**Material provided**
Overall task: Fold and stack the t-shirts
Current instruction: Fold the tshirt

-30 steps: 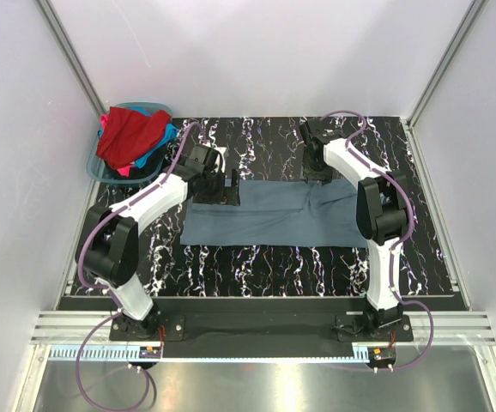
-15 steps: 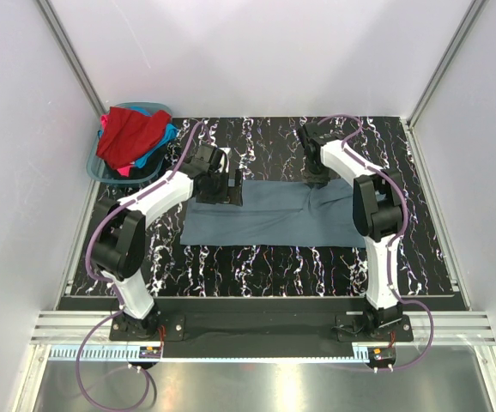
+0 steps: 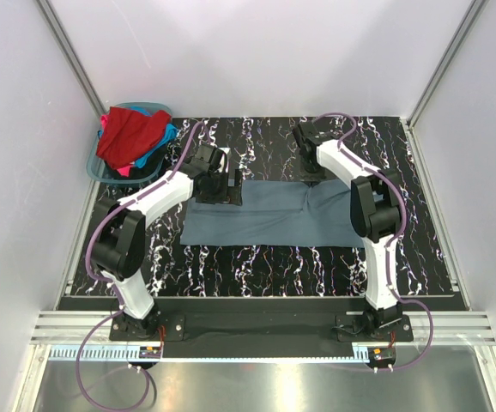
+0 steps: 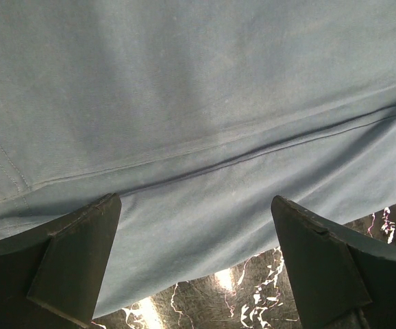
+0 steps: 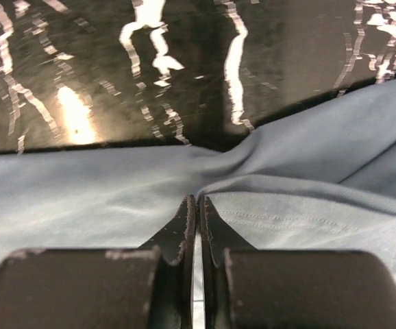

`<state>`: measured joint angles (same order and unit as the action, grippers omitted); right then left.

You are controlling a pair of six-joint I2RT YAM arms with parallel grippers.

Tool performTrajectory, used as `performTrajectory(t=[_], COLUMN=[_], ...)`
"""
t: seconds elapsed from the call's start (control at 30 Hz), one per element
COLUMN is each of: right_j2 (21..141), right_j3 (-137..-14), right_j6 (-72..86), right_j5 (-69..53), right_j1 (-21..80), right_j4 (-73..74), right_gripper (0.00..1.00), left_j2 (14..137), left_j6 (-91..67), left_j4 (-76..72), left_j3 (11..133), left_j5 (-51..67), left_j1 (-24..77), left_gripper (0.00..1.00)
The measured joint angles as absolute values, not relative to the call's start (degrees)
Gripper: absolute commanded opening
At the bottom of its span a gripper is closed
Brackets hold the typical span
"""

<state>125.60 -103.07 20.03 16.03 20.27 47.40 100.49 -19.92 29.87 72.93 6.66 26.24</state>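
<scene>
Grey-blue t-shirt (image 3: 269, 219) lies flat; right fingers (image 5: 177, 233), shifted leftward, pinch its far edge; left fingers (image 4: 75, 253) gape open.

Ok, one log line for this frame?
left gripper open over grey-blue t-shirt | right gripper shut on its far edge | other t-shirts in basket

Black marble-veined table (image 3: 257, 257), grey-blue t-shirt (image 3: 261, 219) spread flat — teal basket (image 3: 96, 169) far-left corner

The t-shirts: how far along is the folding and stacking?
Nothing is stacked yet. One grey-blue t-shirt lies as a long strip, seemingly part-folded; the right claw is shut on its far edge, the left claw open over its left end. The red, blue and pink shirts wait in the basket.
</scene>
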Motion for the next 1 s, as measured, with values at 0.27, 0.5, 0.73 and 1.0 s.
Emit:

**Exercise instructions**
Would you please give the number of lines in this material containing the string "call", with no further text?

**Task answer**
2